== ABOUT THIS EXERCISE ==
In your answer, transcribe all of the data exactly.

▼

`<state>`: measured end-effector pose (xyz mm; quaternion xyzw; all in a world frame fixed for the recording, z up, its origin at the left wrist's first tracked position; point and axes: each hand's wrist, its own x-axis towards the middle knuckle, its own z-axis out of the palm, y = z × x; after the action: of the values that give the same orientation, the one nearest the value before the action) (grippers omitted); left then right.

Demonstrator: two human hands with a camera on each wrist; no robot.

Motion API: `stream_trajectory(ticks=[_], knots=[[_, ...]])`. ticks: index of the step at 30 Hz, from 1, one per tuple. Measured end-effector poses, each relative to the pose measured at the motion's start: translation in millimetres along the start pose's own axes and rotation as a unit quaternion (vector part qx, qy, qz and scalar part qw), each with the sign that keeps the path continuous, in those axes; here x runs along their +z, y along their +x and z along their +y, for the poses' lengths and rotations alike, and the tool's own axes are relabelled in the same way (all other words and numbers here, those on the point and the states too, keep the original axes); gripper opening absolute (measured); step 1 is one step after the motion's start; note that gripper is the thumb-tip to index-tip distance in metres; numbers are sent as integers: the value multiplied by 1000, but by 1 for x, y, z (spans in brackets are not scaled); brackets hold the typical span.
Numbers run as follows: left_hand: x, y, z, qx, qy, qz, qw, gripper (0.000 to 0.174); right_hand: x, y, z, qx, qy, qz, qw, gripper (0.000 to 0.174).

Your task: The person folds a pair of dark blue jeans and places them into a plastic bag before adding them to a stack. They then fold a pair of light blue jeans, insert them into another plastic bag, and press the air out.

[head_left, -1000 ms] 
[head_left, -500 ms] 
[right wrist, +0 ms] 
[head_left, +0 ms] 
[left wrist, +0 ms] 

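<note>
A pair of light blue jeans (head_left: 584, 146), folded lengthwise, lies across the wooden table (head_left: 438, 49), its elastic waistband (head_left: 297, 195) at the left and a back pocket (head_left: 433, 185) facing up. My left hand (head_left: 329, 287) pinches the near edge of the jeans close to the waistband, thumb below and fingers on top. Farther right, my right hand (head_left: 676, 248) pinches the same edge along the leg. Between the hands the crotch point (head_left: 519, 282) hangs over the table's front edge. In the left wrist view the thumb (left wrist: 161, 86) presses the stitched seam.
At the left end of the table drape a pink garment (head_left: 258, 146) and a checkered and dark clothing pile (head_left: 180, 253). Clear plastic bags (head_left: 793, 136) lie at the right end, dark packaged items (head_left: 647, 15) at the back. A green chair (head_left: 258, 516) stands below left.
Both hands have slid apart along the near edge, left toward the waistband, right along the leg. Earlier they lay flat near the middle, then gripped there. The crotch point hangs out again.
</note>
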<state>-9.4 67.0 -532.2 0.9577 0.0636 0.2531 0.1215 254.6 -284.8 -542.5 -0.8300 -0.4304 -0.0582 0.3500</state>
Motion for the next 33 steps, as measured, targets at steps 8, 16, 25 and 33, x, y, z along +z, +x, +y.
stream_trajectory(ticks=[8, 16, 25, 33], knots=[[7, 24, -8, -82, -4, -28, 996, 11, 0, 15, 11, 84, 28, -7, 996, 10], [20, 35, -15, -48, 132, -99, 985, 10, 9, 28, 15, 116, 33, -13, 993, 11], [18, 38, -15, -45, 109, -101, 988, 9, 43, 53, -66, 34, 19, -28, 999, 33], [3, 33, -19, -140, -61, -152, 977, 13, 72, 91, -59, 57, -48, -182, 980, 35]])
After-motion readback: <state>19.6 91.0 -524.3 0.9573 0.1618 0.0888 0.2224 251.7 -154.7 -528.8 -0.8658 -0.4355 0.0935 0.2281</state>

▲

== THE ANSWER ==
`<state>`: measured end-effector pose (xyz mm; quaternion xyzw; all in a world frame fixed for the recording, z up, its origin at the left wrist's first tracked position; point and axes: each hand's wrist, its own x-axis towards the middle knuckle, its own z-axis out of the palm, y = z × x; after the action: of the values that give the same orientation, the one nearest the value before the action) (grippers omitted); left then right.

Demonstrator: two human hands with a camera on each wrist; no robot.

Motion API: `stream_trajectory(ticks=[_], knots=[[_, ...]])`. ticks: index of the step at 30 Hz, from 1, one per tuple. Measured end-effector poses, each relative to the pose measured at the motion's start: translation in millimetres along the start pose's own axes and rotation as a unit quaternion (vector part qx, qy, qz and scalar part qw), each with the sign that keeps the path continuous, in those axes; here x runs along their +z, y along their +x and z along their +y, for the poses' lengths and rotations alike, and the tool's own axes are relabelled in the same way (all other words and numbers here, those on the point and the states too, keep the original axes); gripper opening absolute (measured); step 1 is one step after the motion's start; note that gripper is the thumb-tip to index-tip distance in metres; numbers are sent as integers: the value multiplied by 1000, but by 1 for x, y, z (spans in brackets are not scaled); brackets hold the typical span.
Numbers run as follows: left_hand: x, y, z, qx, qy, qz, qw, gripper (0.000 to 0.174); right_hand: x, y, z, qx, qy, qz, qw, gripper (0.000 to 0.174).

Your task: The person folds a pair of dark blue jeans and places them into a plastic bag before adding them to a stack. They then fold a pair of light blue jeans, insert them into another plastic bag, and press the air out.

[head_left, -1000 ms] 
[head_left, -500 ms] 
[right wrist, +0 ms] 
[head_left, +0 ms] 
[left wrist, +0 ms] 

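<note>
A pair of light blue jeans (head_left: 584, 146), folded lengthwise, lies across the wooden table (head_left: 438, 49), its elastic waistband (head_left: 297, 195) at the left and a back pocket (head_left: 433, 185) facing up. My left hand (head_left: 329, 287) pinches the near edge of the jeans close to the waistband, thumb below and fingers on top. Farther right, my right hand (head_left: 676, 248) pinches the same edge along the leg. Between the hands the crotch point (head_left: 519, 282) hangs over the table's front edge. In the left wrist view the thumb (left wrist: 161, 86) presses the stitched seam.
At the left end of the table drape a pink garment (head_left: 258, 146) and a checkered and dark clothing pile (head_left: 180, 253). Clear plastic bags (head_left: 793, 136) lie at the right end, dark packaged items (head_left: 647, 15) at the back. A green chair (head_left: 258, 516) stands below left.
Both hands have slid apart along the near edge, left toward the waistband, right along the leg. Earlier they lay flat near the middle, then gripped there. The crotch point hangs out again.
</note>
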<state>-9.4 67.0 -532.2 0.9577 0.0636 0.2531 0.1215 254.6 -284.8 -542.5 -0.8300 -0.4304 -0.0582 0.3500</state>
Motion for the next 33 steps, as measured, targets at steps 8, 16, 25 and 33, x, y, z along +z, +x, +y.
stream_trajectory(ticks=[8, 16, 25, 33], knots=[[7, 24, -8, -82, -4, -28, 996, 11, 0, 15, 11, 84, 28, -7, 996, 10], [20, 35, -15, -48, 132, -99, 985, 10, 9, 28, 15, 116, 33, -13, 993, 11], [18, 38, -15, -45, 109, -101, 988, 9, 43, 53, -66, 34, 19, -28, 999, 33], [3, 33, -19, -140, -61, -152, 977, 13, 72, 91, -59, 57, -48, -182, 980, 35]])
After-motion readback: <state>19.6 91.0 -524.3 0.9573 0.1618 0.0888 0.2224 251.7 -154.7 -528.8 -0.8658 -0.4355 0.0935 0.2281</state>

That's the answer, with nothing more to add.